Allí estaban Bunny de Chambrun con su mujer Josée Laval. Atractiva mujer, aquella; morena, de ojos oscuros y brillante sonrisa, resultaba casi tan agitanada como su padre (de hecho, a su padre, en los peores momentos de odio solían llamarle «gitano bastardo hijo de una prostituta», a lo que él contestaba riendo que sólo era un auvergnat oriundo de Cháteldon; por más que sé que los insultos le dolían mucho), pero de belleza intensa e intimidante. Creo que era la reina indiscutida de la sociedad francesa en guerra. Por su parte, a Bunny, gran aficionado a las carreras, le gustaba mucho apostar fuerte. Y ganaba fuerte. A mí, en cambio, los caballos siempre me habían dejado indiferente y acudía a los hipódromos más por el espectáculo de la moda y de la frivolidad que por pasión deportiva. «Es extraordinario», decía Armand, «que, en guerra, los modistos y las sombrereras sigan haciendo el mismo negocio que en tiempos de paz». En efecto, las mujeres se paseaban por el turf vestidas de Dior, de Chanel, de Balenciaga… como si nada estuviera pasando en el resto de Europa o en el resto de su propio país. Me asombraba esta indiferencia tan frivola que nada tenía que ver con un valiente esfuerzo por aparentar que la vida seguía pese al sufrimiento colectivo, sino que surgía de la simple incapacidad egoísta de asimilar, por la más elemental de las solidaridades, la tragedia de los demás.

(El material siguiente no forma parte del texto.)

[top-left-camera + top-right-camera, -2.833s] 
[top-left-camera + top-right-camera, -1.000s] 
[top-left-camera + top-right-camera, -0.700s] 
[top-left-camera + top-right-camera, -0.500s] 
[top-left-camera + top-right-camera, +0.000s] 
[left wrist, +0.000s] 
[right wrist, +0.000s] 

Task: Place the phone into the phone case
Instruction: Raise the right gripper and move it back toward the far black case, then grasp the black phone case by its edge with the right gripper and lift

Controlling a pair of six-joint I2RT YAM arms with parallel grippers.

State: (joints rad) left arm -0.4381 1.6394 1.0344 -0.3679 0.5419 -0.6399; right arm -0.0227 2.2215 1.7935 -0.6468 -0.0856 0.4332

Saludé a Chambrun desde lejos y él alzó su sombrero de fieltro lanzándome una sonrisa.
Algo más allá se encontraban Marie y Olga Letellier. Marie estaba resplandeciente en su camisero de seda en el que flotaban su cintura inverosímil y sus pechos, que, desde esta distancia, se me antojaban sensuales y libres. Sus movimientos rápidos y deportivos, las piernas desnudas y aquel aire ágil, juvenil, la hacían descollar por encima de todas las demás. Comparada con ella, Josée Laval parecía una flor de invernadero, más propia de un salón cerrado que de este campo abierto.